Des deux côtés de la paillasse de Mangwende, et tout le long de Willowvale Road, on voit bien quelle est la source principale de l’épidémie : des monticules de terre trahissent la présence de puits fraîchement creusés. Les canalisations de ce quartier surpeuplé ne fournissent plus d’eau, et la municipalité n’intervient pas. L’an dernier, alors que le Zimbabwe sombrait dans la crise, des centaines de ces puits ont fait leur apparition, et des milliers dans le tout le pays. Mais les pluies d’été y ont mêlé les eaux usées des canalisations endommagées, des latrines engorgées et des champs. Les mouches se sont chargées du reste.

Mais ce n’est pas à cause d’un puits que Mangwende a attrapé le choléra. Elle vit dans la plus grande maison de la rue, dotée de quatre pièces, avec une chaîne hi-fi dernier cri, une télévision grand écran et un luxueux salon. La puanteur des égouts vous saisit dès l’entrée et empire à mesure que l’on s’approche de la salle de bains. Là, les robinets restent ouverts en permanence, au cas où un ou deux litres d’eau viendraient à couler. La baignoire est pleine d’une eau verdâtre, si sale qu’on ne voit plus le fond.

La municipalité a déversé le choléra directement dans la cuisine de Mangwende. "J’ai peur, mais je suis aussi en colère", dit-elle en grimaçant. Elle fait un effort pour parler. "Jamais je n’aurais cru que nous vivrions comme ça. Et que nous mourrions comme ça. Je prie, mais j’avais prié aussi pour Promise. Je ne sais pas ce qui va m’arriver." Sa vie est le symbole même du cauchemar zimbabwéen. En mai dernier, elle a été agressée par des "Green Bombers", des partisans de Mugabe ainsi nommés à cause de leurs uniformes verts. La soupçonnant de voter pour le MDC [le parti de l’opposant Morgan Tsvangirai], ils lui ont marqué le visage avec du plastique brûlant.

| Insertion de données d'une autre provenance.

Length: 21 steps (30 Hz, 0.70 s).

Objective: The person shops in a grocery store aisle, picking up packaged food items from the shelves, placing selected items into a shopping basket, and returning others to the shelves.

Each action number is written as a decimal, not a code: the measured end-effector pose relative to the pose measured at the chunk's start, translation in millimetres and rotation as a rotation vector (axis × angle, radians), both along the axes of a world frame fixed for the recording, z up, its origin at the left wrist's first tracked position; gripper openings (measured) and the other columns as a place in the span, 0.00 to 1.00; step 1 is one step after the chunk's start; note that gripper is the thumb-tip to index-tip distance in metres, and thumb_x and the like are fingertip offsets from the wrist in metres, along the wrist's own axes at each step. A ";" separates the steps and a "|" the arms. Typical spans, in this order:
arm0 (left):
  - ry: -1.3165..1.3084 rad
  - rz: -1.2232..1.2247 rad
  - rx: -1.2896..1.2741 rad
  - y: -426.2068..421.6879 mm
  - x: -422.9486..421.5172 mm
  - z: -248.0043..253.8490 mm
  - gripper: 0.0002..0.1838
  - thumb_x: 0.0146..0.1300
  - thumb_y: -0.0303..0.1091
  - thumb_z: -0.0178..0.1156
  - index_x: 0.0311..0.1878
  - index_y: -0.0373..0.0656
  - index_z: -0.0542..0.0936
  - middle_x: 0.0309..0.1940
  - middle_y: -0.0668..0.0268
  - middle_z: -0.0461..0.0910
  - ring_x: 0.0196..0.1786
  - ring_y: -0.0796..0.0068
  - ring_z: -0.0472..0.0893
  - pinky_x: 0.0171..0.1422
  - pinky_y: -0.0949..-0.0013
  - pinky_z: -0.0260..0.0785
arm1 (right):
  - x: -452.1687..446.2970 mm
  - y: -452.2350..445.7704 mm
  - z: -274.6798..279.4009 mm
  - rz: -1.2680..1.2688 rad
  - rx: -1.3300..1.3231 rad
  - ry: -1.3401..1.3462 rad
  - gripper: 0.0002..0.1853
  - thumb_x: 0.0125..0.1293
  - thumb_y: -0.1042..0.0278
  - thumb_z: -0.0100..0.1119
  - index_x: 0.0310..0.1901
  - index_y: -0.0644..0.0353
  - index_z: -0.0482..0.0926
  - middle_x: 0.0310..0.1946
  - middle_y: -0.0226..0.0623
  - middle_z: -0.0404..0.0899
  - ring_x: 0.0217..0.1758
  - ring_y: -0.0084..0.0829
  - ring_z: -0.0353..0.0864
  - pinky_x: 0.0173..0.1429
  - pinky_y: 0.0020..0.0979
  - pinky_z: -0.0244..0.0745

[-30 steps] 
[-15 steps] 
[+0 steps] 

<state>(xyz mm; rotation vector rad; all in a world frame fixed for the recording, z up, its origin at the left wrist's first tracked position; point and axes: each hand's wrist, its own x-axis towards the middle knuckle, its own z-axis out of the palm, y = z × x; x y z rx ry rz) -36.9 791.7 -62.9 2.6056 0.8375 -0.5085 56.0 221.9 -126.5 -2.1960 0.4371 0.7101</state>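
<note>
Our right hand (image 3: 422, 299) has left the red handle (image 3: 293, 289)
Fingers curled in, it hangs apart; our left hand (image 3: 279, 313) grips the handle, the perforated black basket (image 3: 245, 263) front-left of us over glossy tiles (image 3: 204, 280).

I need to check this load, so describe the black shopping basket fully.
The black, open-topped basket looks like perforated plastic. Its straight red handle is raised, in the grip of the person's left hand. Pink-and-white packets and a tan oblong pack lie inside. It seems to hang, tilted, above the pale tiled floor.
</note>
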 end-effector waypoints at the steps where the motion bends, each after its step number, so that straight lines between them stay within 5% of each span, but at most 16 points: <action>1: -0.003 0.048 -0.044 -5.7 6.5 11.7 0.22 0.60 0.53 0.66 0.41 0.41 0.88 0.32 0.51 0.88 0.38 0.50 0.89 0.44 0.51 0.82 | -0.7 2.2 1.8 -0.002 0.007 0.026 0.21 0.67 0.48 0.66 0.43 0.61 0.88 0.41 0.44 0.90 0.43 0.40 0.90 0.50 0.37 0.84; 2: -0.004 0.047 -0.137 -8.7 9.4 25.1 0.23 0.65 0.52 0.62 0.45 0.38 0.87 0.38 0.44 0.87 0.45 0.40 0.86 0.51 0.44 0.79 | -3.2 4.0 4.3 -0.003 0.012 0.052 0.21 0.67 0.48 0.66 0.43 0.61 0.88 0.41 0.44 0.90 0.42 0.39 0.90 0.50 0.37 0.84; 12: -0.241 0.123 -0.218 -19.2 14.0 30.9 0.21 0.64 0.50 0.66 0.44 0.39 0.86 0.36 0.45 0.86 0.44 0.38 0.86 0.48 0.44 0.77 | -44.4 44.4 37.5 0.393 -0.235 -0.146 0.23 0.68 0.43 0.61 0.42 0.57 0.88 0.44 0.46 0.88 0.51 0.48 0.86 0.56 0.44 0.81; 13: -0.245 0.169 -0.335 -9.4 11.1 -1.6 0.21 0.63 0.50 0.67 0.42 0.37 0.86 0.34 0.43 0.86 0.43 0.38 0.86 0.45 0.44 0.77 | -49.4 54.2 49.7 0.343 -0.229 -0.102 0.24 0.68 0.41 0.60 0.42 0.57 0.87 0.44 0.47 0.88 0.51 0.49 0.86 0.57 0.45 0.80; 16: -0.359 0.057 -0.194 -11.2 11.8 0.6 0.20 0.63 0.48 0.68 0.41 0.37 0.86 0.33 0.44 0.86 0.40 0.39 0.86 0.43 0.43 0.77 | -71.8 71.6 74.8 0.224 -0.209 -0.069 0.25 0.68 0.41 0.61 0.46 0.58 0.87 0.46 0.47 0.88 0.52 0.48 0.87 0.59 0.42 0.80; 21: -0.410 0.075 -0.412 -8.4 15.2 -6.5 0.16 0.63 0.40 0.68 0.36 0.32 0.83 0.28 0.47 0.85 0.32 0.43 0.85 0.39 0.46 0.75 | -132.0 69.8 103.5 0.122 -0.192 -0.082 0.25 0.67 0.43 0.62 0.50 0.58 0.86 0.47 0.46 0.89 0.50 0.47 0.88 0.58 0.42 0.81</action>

Quelques mois plus tard, son père, diabétique, est décédé parce qu’on ne trouvait plus de médicaments en ville. Les deux grands hôpitaux de Harare se sont contentés de verrouiller leurs portes et sont toujours fermés aujourd’hui. Fin novembre, elle a dû attendre deux jours avant d’apprendre que son frère, un jeune homme timide passionné de cricket, était mort dans le camp, tandis que Budiriro s’enfonçait dans le chaos du choléra.

Grâce à l’aide d’"oncles", Mangwende a parfois assez d’argent pour acheter de quoi préparer un repas par jour : du chou et un peu de sadza, de la farine de maïs. "Il y a encore un an, on faisait trois repas par jour, avec de la viande, du thé et même du maïs, raconte-t-elle. Aujourd’hui, il faut se battre pour acheter des légumes dans la rue, pour un seul repas, et ils sont peut-être contaminés."

Pour ceux qui ne bénéficient pas de tels soutiens, il n’y a plus que le désespoir. Gloria Chivendza et ses quatre enfants écument les bas-côtés des routes en quête de maïs destiné aux porcs. Parfois, des épis tombent des camions. Elle fait ça, nous dit-elle, "parce que nous avons très, très faim". Lorsqu’on lui donne une miche de pain frais pour la remercier de l’interview, elle tombe à genoux en étouffant ses sanglots. Il y a plus de six mois qu’elle n’a pas vu de pain.

Comme les marchés poussiéreux que nous avons visités à Chivu et à Masvingo, celui de Budiriro est vide, en dehors de fruits couverts de mouches. Encore ne s’agit-il que de fruits sauvages, des muzhanji, sortes de fruits de la passion récoltés par les enfants après des recherches éprouvantes dans la savane.

La semaine dernière, une queue gigantesque s’est formée devant l’usine de Nutresco Foods. Deux mille personnes attendaient dans une chaleur étouffante pour acheter une boisson à base de protéines. Chacun avait déjà fait la queue pour avoir le droit d’attendre là. Une femme nous a expliqué que cette boisson était la dernière véritable source de nutrition pour les pauvres de Harare, "parce que la seule viande que l’on peut trouver, c’est du poisson, et on dit qu’il porte le choléra".